> **Task description**
Up to and including the line that holds "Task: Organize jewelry", print the data exactly from its first line; do not print the pictures.

> **Data block**
<<<<

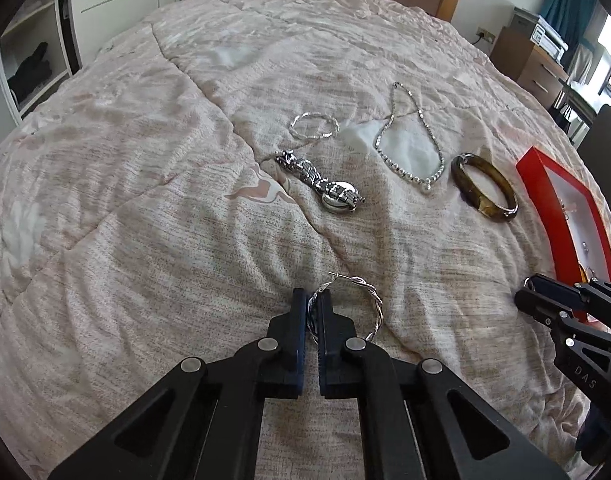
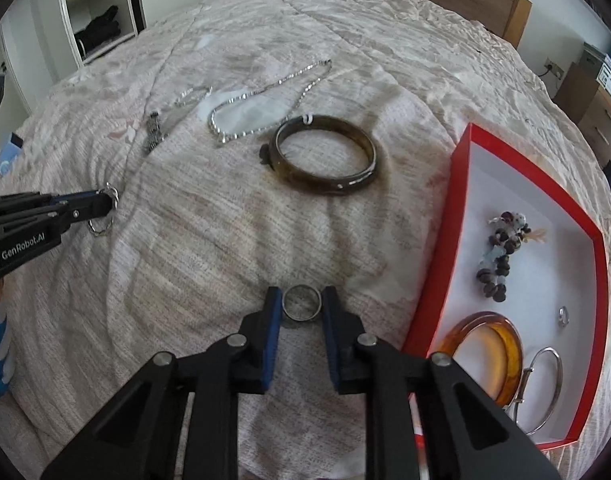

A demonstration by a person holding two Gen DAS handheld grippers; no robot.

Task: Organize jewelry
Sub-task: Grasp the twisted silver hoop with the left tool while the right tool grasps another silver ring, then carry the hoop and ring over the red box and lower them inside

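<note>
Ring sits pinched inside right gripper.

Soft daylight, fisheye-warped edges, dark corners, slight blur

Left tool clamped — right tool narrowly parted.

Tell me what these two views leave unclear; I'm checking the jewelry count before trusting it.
- Red box, left wrist view: cut off by the right edge and the right gripper, contents unreadable.
- Watch, right wrist view: blurred, dial not visible.
- Silver bangle, right wrist view: lower part hidden behind the gripper arm.
- Twisted hoop earring, left wrist view: part hidden between the left gripper pads.
</note>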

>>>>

> **Worked solution**
A demonstration by a person holding two Gen DAS handheld grippers; no robot.

Task: Organize jewelry

Here the exercise is finished.